* [WHAT YOU ARE ASKED TO DO]: For the listing below, output exactly the lines from the line with "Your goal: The" up to and including the line with "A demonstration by", and no other lines.

[[ SUPPLIED DATA open ]]

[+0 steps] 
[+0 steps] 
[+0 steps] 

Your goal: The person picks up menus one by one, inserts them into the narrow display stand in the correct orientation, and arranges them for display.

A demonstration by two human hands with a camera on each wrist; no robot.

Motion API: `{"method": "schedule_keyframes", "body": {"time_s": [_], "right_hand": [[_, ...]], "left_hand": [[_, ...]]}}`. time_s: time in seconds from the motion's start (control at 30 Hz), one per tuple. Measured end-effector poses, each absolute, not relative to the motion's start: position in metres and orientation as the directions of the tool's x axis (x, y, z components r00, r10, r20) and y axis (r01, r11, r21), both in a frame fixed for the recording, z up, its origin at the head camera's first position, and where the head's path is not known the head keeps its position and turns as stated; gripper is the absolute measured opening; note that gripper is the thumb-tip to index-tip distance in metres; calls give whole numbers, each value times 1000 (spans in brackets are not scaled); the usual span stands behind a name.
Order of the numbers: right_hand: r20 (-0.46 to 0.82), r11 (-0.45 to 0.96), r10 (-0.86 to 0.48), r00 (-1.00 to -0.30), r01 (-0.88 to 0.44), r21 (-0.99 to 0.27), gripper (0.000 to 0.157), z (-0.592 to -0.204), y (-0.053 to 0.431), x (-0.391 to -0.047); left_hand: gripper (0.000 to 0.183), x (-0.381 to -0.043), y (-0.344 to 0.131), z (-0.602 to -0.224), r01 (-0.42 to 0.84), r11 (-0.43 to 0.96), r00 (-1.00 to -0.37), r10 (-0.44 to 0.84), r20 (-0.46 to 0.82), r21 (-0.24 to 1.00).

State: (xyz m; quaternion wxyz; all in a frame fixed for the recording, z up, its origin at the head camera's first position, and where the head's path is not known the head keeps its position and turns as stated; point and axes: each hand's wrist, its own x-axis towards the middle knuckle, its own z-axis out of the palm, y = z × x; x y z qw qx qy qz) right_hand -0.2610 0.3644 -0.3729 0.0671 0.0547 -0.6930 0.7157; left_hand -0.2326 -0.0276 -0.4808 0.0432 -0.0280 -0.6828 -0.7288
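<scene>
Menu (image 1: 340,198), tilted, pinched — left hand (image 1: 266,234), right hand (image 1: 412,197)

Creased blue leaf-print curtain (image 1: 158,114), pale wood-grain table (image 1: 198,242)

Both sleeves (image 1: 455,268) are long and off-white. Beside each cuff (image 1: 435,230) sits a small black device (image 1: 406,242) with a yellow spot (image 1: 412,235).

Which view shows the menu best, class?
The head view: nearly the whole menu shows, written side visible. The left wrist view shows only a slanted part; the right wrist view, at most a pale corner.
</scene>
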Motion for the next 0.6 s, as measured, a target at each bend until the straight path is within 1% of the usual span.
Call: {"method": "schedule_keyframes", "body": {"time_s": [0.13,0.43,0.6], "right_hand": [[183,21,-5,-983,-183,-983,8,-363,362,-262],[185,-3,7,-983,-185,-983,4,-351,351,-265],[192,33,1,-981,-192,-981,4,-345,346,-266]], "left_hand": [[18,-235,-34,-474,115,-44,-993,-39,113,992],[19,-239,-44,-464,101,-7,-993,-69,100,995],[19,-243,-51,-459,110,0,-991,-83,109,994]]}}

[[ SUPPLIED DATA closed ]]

* [TASK SOLUTION]:
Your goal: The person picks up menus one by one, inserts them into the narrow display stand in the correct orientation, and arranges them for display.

A demonstration by two human hands with a camera on each wrist; no robot.

That makes the output complete.